There was much she did not say which Sothern, having trod his own burning path, could divine.
She had offered to David Drennen a fierce passion which he neither could nor would accept. The hot breath of it had shaken her being, seared through her breast, blinded her eyes. She had flung herself upon Kootanie George, still seeing only Drennen through the blur of her passion; she had awakened love in Kootanie George, the strong love of a strong man, and she had not so much as seen it.
She had humiliated the Canadian before men. Had she fired the shot because she loved him he would have been proud instead of ashamed. But he had known that she had fired only because she wanted to hate David Drennen.
Seeing dimly what she had lost only when it was gone from her she had sought to bring it back by throwing herself at another man. Garcia had made light love to her beautifully after the exquisite manner of his kind, and had gone away when Ygerne had gone, with laughter in his gay heart and his song upon his lips for the woman who had taken Drennen's love. George had seen, had understood and his heart had grown still harder.
But now, at last, Ernestine knew to the full what she had been offered and had thrust aside. She had come to see in Kootanie George the qualities of which a woman like her could be proud. She had come to feel a strange sort of awe that George, who was no woman's man but always a man's man, had loved her. And it had been given to her at last to know that her passion for David Drennen had been as the passion of the moth for the candle. A new love came into her heart, rising to her throat, choking her; a love that was meek and devoted, that was now as much a part of her as were her hands and feet; an emotion that was the most unselfish, the most worthy and womanly she had ever felt. She had followed Kootanie George; she had at last come up with him; and now, George's back to her, she sat at her own little fire.

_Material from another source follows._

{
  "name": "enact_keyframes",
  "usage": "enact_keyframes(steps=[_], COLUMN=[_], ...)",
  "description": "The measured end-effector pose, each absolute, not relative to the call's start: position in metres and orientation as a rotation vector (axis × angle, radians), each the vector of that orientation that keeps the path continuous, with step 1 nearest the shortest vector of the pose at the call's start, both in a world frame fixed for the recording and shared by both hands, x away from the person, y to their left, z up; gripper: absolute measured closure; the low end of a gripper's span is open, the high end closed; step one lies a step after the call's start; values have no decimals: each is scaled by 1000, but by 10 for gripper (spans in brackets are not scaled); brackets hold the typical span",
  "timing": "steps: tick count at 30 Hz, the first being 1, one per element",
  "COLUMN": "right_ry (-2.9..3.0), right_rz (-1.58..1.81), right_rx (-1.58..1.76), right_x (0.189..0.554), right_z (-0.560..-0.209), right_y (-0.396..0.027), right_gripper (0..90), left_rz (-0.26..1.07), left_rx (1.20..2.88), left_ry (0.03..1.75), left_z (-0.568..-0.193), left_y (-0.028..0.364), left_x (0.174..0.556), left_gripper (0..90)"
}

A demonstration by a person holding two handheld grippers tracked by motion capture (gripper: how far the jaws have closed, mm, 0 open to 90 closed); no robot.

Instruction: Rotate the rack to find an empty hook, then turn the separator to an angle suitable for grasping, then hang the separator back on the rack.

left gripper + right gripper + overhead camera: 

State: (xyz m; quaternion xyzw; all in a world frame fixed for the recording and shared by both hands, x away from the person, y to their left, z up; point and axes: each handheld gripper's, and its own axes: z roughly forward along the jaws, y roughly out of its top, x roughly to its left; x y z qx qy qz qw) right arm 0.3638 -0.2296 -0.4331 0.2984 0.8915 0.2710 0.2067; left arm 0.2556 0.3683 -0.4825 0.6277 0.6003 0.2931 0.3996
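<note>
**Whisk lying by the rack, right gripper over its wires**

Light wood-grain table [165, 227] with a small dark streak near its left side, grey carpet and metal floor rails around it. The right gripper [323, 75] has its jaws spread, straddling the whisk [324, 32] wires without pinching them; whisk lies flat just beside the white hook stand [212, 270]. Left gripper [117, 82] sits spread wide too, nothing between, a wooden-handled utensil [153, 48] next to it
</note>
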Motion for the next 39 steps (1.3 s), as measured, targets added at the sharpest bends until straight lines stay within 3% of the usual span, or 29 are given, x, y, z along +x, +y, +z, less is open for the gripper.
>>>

"Life is hard for us, Miss Dumont." Sothern laid his hand very gently upon her shoulder and smiled into her face. "But, I think . . . at the end . . . life is good."
"I have done everything wrong," she said slowly. "I have never had anything in life worth while . . . but George's love. And I threw that away."
"When a man has loved once he loves always," Sothern told her quietly. "And a thing like that you can't throw away."
Presently, from deep thoughtfulness, she said hesitantly:
"I want to talk to Mr. Drennen. There is something I must say to him."
"Let it wait a day or so," Sothern answered. "He is not himself right now. And George might misunderstand."